More answers regarding does oil boil just like water does?

Answer 2

Refineries boil billions of gallons of oil every day. They do it in an oxygen free, enclosed environment at various pressures. Depending on the unit , they may boil a little water in there too. Cooking oils can also be boiled away;although temperatures will be so high that it should be done in an oxygen free, enclosed environment.

Answer 3

I would say no. There is some room for interpretation, but even if you count it as "boiling", then it is not the same way as water does.

First, oil is not a pure chemical compound, it is a mixture of fatty acids and other stuff extracted from the plant. Even you could define one exact mixture as "oil" and it were "boilable", you still probably wouldn't have a strictly defined boiling point. "Probably", because some mixtures do have a boiling point (as opposed to a temperature range in which they boil) - I am not enough of a chemist to know which have a point and which a range.

Second, oil is not even a well defined mixture.
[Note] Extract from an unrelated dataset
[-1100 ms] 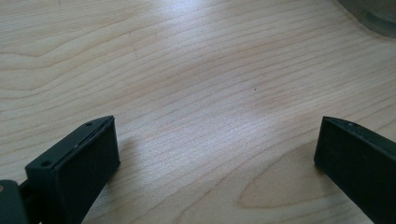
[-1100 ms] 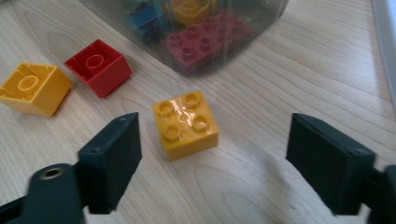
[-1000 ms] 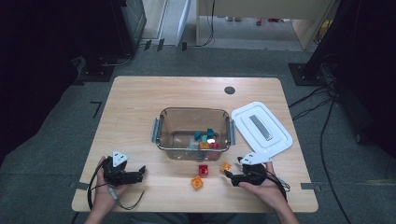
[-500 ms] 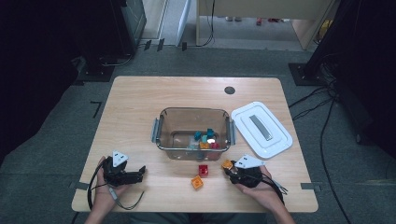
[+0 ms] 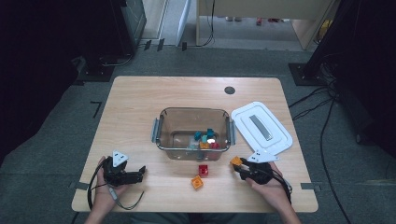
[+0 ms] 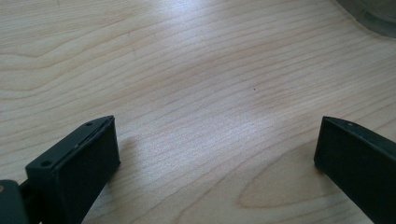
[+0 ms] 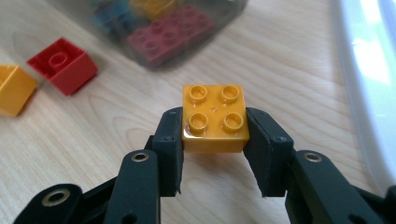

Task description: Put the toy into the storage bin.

It varies from bottle to bottle. So some oils would have a different behavior during "boiling" than others.

Third, when water boils, you can condense it and it becomes water again. It just undergoes a phase change at its boiling point, no further changes. But for oil, this is not true. While still in liquid state, heating causes it to undergo pyrolysis and other changes - you see it smoking when you heat the pan, it polymerizes if thin enough (that's how you season iron pans), etc. So whatever mixture it was before heating, it is not the same mixture when it reaches its boiling temperature range, it has changed chemically. So if you can heat it to a temperature at which it does turn from liquid to gas (and it doesn't completely burn away, or polymerize into a lump, etc.), then condense it, whatever you condensed won't be the same thing you started out with. It is much more than just a phase change.
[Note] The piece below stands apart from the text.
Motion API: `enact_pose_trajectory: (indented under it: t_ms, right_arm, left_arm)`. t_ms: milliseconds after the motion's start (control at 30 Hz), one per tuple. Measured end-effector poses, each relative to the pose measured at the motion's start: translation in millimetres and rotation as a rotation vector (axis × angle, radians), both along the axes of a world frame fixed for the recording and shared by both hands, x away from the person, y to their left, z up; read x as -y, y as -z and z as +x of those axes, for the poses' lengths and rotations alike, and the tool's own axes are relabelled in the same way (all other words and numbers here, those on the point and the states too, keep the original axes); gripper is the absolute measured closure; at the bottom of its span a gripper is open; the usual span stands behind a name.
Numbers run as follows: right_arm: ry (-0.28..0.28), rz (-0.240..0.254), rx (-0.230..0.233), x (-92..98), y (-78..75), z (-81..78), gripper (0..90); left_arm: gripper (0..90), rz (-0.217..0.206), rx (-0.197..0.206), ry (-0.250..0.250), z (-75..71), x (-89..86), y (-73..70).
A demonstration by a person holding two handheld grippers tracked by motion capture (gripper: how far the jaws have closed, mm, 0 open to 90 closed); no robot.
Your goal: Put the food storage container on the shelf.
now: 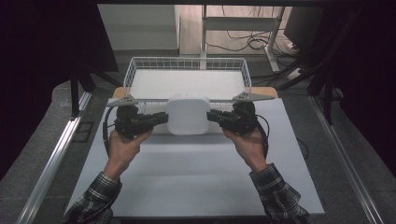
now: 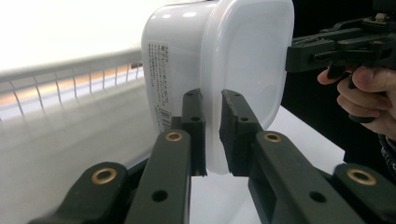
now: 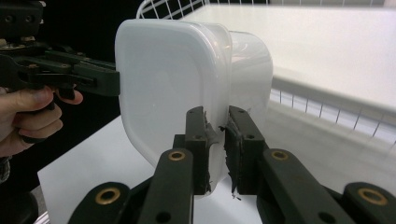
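A white lidded plastic container (image 1: 187, 114) hangs in the air between both grippers, just in front of the wire basket. My left gripper (image 1: 163, 117) pinches its left lid rim, and my right gripper (image 1: 211, 115) pinches the right rim. In the left gripper view the container (image 2: 219, 60) stands on edge, its rim caught between the left gripper (image 2: 212, 133) pads, with the other gripper at its far side. The right gripper view shows the container (image 3: 177, 84) clamped at its rim by the right gripper (image 3: 215, 149).
A white wire basket (image 1: 135, 70) with a flat white floor stands just behind the container. A white board (image 1: 196, 177) covers the table under the hands. Metal rails run along both table sides; desk legs and cables lie beyond.
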State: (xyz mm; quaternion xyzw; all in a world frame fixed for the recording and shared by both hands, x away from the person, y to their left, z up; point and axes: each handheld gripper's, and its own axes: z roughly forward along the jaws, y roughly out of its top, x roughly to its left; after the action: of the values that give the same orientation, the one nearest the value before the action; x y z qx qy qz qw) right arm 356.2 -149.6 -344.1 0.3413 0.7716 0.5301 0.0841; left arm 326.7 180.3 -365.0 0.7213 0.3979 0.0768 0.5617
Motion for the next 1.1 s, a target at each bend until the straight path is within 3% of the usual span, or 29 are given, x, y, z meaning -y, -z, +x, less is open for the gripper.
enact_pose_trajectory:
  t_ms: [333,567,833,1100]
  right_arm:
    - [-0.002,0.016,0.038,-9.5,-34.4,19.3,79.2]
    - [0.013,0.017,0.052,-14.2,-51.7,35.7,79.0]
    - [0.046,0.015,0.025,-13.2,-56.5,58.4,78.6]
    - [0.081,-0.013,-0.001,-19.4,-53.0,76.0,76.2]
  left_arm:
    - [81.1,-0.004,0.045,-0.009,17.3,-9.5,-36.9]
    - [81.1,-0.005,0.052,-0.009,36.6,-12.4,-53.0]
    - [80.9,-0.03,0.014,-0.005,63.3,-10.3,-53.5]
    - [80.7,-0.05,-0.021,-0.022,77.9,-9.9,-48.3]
I guess people can still make the case that there is some temperature range at which whatever you have in your vessel (which is no longer the oil you started out with) could turn from a liquid to a gas, and this should be described as "the oil is boiling". So I am not saying a firm, emphatic no. But as you see, even if you find the use of the label "boiling" acceptable, it is actually very different from what most people think of when they think of boiling, or from how water boils.

Answer 4

Like mentioned above, oil has a decomposition point that is lower than its boiling point. So when you heat it, it will decompose before turning into a gas. The gas you do see is smoke from the oils combusting / pyrolyzing. However, if you were to heat oil in an oxygen free environment (O2 is required for combustion) then you might be able to form gaseous. This will depend on how hot you have to heat it - if the heat required to form the gas is larger than the energy of the atomic bonds in the molecule, then the molecule will decompose (pyrolyze) before becoming a gas.